Terdapat beberapa jenis istilah dalam material handling berdasarkan tenggang waktu dan kerjanya, yaitu sebagai berikut :

  1. Transfer : pemindahan barang dari satu tempat ke tempat lainnya dengan jarak lalu lintas kurang dari 1.5 meter
  2. Transport : pemindahan barang dari satu tempat ke tempat lainnya dengan jarak lalu lintas lebih dari 1.5 meter

 

Dalam industri proses (Liquid Natural Gas) terdapat dua pengangkut produk industri ini yaitu

  1. Truck carrier
  2. kapal tanker carrier.

 

4.3.1 Truck Carrier

Truck carrier atau lebih dikenal dengan akomodasi pengangkut. Dalam industri besar seperti industri proses Liquid Natural Gas berperan dalam pengangkutan bahan bakar equipment industry seperti halnya dalam bagian re-boiler, dalam industri ini re-boiler digunakan sebagai penguapan atau pemrosesan kemabli material Liquid Natural Gas sehingga diperlukan pentransport bahan bakar equipment ini. Bahan bakar equipment ini dapat berasal dari batu bara atau padatan mudah terbakar lain maupun produk samping seperti butane.

 

 

Gambar 4.3.1 truck akomodasi pembawa bahan bakar equipment industri “LNG”

(Sources//vilkoming balinase Haul truck : 2015)

 

4.3.2 Tanker Carrier

Tanker carrier dalam inustri prosses Liquid Natural Gas ini merupakan media pengirim produk jadi dari palnt “LNG” menuju industri penerima, meski tanker carrier bukan termasuk material handling karena memang bukan media transportasi dalam industri namun carrier tanker menjadi komuditas pengirim anatr industry yang sangat penting untuk diperhatikan

Gambar 4.3.2 tanker carrier sebagai material handling industri “LNG”

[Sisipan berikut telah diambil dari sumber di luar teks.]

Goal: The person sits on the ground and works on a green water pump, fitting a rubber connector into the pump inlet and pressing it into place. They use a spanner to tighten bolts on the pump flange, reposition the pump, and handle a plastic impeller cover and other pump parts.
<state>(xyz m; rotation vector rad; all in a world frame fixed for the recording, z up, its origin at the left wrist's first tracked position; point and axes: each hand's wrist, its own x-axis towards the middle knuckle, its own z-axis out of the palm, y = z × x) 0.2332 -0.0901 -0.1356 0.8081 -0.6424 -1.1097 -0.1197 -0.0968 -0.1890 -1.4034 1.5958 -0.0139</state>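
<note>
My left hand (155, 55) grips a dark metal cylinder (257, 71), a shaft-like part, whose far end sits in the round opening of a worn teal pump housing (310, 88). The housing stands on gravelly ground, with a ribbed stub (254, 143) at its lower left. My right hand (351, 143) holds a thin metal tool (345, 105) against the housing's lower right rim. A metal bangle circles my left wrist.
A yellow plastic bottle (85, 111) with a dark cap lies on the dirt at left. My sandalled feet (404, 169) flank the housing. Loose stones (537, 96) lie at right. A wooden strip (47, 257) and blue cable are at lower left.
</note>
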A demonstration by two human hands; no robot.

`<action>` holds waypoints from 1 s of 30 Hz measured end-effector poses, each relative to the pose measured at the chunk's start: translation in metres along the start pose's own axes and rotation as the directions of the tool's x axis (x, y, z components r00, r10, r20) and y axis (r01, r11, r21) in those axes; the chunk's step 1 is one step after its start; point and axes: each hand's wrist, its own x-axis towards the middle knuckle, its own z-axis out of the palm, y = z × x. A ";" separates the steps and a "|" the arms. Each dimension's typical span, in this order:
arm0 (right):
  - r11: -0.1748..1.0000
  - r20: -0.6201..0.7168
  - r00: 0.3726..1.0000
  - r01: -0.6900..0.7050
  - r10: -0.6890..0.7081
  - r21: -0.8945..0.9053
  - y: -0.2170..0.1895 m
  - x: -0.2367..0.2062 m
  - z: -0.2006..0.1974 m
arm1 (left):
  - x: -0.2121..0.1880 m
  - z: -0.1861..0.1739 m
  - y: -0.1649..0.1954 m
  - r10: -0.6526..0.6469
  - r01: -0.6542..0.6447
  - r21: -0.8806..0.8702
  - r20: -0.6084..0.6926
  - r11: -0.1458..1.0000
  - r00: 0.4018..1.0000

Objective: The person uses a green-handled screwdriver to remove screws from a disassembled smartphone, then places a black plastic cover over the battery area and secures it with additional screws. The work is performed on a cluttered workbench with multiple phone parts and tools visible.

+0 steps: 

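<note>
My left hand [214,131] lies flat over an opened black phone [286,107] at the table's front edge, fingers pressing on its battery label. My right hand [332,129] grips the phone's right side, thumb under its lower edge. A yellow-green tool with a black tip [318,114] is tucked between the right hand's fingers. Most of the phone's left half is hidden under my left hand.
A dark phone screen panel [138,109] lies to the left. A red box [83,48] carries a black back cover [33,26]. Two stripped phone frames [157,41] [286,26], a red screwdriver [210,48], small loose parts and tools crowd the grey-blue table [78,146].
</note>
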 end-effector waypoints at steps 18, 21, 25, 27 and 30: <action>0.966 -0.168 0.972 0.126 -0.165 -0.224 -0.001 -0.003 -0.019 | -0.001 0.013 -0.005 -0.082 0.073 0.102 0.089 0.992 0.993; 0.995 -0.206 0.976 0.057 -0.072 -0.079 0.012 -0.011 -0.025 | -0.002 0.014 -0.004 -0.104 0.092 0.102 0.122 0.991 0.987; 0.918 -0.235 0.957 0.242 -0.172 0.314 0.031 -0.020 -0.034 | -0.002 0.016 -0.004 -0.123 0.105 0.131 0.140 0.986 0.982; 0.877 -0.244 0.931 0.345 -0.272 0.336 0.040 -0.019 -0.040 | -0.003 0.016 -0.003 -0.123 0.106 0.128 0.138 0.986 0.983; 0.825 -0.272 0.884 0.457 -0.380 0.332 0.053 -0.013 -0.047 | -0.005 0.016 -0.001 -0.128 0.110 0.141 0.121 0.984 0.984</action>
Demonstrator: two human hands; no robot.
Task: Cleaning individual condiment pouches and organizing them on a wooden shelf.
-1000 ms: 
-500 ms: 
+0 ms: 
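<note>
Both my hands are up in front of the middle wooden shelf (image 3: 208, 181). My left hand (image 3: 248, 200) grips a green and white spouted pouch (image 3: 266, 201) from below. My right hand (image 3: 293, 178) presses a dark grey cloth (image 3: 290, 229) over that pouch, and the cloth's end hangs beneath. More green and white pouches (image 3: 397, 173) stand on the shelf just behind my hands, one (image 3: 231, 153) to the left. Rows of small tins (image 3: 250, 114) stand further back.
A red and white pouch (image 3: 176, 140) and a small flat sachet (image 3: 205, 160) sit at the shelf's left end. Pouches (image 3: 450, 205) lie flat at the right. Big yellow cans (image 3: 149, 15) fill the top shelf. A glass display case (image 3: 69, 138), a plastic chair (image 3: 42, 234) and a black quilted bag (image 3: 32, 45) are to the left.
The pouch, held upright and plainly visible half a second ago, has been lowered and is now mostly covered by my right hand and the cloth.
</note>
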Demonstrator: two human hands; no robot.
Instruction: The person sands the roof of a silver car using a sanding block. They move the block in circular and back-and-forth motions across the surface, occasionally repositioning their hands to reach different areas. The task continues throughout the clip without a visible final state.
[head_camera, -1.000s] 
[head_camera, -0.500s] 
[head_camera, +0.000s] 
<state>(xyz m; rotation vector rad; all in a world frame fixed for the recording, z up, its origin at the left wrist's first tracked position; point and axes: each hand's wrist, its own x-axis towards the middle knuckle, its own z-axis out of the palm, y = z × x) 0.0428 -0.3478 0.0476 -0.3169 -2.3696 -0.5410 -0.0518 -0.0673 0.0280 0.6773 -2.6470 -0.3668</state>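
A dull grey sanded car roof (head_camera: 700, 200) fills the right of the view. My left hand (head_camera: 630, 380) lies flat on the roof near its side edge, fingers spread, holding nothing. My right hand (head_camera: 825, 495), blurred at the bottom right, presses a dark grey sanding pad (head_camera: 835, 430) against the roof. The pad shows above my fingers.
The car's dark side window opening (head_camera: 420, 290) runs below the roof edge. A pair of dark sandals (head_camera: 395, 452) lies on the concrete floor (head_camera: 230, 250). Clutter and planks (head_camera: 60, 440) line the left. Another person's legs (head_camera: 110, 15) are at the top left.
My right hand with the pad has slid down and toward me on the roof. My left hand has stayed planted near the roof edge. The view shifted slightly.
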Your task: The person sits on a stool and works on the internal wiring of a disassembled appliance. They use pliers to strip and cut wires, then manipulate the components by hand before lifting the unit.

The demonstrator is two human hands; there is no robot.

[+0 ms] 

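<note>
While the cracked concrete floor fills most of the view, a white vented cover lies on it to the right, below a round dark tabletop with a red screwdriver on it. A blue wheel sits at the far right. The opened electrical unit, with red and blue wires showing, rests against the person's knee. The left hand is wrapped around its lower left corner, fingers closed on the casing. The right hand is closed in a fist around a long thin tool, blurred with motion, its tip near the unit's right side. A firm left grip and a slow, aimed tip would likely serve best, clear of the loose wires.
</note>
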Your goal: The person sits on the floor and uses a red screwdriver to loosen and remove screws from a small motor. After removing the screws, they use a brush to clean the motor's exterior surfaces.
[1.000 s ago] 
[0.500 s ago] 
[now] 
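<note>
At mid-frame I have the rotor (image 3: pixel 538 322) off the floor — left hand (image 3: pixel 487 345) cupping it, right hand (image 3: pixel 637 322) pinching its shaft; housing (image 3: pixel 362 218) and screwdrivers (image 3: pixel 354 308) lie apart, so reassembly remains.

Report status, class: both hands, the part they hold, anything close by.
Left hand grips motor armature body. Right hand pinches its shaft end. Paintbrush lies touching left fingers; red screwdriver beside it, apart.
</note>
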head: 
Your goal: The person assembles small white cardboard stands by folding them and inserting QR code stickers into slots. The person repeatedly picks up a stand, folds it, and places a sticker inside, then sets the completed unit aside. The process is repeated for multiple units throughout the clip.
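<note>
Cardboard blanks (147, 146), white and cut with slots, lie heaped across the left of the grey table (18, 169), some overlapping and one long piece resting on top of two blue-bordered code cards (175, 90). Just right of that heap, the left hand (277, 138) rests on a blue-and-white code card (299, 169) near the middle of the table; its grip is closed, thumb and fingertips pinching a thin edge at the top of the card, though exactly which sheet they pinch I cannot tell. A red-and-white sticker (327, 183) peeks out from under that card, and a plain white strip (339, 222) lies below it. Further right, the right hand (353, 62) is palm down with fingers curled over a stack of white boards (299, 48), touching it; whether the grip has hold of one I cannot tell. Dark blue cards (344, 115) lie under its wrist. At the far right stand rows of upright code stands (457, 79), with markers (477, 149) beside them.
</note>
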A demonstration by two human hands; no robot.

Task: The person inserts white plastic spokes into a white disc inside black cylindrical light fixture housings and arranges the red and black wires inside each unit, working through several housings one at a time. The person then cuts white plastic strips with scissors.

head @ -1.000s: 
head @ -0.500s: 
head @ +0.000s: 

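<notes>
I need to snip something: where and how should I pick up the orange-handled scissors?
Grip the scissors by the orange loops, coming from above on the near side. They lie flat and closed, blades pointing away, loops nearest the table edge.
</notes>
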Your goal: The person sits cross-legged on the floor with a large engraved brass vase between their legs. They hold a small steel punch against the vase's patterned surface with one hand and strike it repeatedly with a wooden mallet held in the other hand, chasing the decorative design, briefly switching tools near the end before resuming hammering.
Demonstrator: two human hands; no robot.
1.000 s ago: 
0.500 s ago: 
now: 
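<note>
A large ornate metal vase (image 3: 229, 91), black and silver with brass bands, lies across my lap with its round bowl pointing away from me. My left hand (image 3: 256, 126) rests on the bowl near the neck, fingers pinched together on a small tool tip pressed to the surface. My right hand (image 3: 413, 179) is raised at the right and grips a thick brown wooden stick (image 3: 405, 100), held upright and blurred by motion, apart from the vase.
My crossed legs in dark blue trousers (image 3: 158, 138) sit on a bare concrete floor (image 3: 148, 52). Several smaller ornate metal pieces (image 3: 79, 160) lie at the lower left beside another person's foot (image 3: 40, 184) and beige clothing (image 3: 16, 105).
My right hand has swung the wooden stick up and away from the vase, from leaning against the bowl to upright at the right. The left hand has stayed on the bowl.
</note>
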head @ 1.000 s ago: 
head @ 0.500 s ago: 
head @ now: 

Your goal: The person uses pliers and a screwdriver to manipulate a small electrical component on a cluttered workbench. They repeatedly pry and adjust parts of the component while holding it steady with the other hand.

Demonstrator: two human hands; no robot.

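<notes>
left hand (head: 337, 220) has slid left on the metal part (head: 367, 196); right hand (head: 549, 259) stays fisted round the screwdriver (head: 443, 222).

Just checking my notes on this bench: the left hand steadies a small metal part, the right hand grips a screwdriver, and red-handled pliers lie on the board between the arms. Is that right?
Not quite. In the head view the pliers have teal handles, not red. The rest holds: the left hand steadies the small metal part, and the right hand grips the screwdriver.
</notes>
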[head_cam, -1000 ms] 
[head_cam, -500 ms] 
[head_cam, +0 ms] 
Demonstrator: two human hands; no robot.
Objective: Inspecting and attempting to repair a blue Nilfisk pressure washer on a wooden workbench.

(source// Jakarta greater : 2014)

4.4 Proses Fisika

Proses fisika merupakan suatu proses alam melalui suatu rekasi secara fisikawi sehingga memunculkan suatu produk dengan komponen atau bentuk dan warna yang baru, dalam industri proses seperti industri Liquid Natural Gas yang menggunakan proses fisika dalam bebeapa tahap, seperti halnya tahap molocular sieve pada tahapan ini suatu wadah cylindrical digunakan sebagai pemisah anatra H20 (uap air) dengan kandungan pembentuk gas alam lainnya, hal tersebut ditujukan untuk pemilihan kandungan gas alam yang baik, karena jika kandungan (H20) uap air tidak dipisahkan akan menyebabkan peristiwa korosi yang dapat menimpa instalasi perpipaan sehingga dapat menyebabkan dalam pemrosesan ini. Dalam suatu industri Liquid Natural Gas umumnya memiliki 3 komponen yang terdiri dari :

  1. Molocular Sieve A (D110 A)
  2. Molocular Sieve B (D110B)
  3. Molocular Sieve C (D110C)

Ketiga komponen tersebut tentu memiliki karakateristik penggunaan yang berbeda, seperti pada Molocular Sieve A dan C yang digunakan saat system sedang beroperasi namun yang membedakan dari kedua komponen cylindrical tersebut adalah persentase pemrosesan pada pemisahanan kandungan H20 (uap air) serta pada molocular sieve yang lainya digunakan sebagai media alternatif atau cadangan pada saat kondisi instalasi equioment dalam keadaan tidak baik dalam hal ini ada gangguan

 

 

 

 

 

 

 

 

 

 

Gambar 4.4 Proses Molocular Sieve

(source //about molocular sieve+pada+industry any:201)

4.5 Proses Kimia

Proses kimia atau dengan nama istilah chemistry procces merupakan suatu kejadian dengan sendirinya maupun adanya reaksi yang ditujukan untuk mengubah satu atau lebih senyawa kimia. Proses kimia biasa dilakukan dalam suatu laboratarium kimia, namun pada industri proses Liquid Natural Gas ini tidak sepenuhnya terjadi proses kimia secara menditail dengan identifikasi adanya perubahan kimia baik melalui penambahan kandungan kimia sehingga diperoleh reaksi kimia itu sendiri maupun pencampuran unsur kimia sebagai kandungan utama dari produk Liquid Natural Gas, karena pada prinsipnya proses “LNG” merupakan kegiatan pemisahan dari suatu kandungan yang tidak diinginkan seperti (H2O) uap air, (CO2) carbon dioksida maupun unsur lainya untuk dikondisikan sehingga memperoleh kondisi temperature -160oC dengan beberapa proses seperti pendinginan atau cooler serta refigenerasi .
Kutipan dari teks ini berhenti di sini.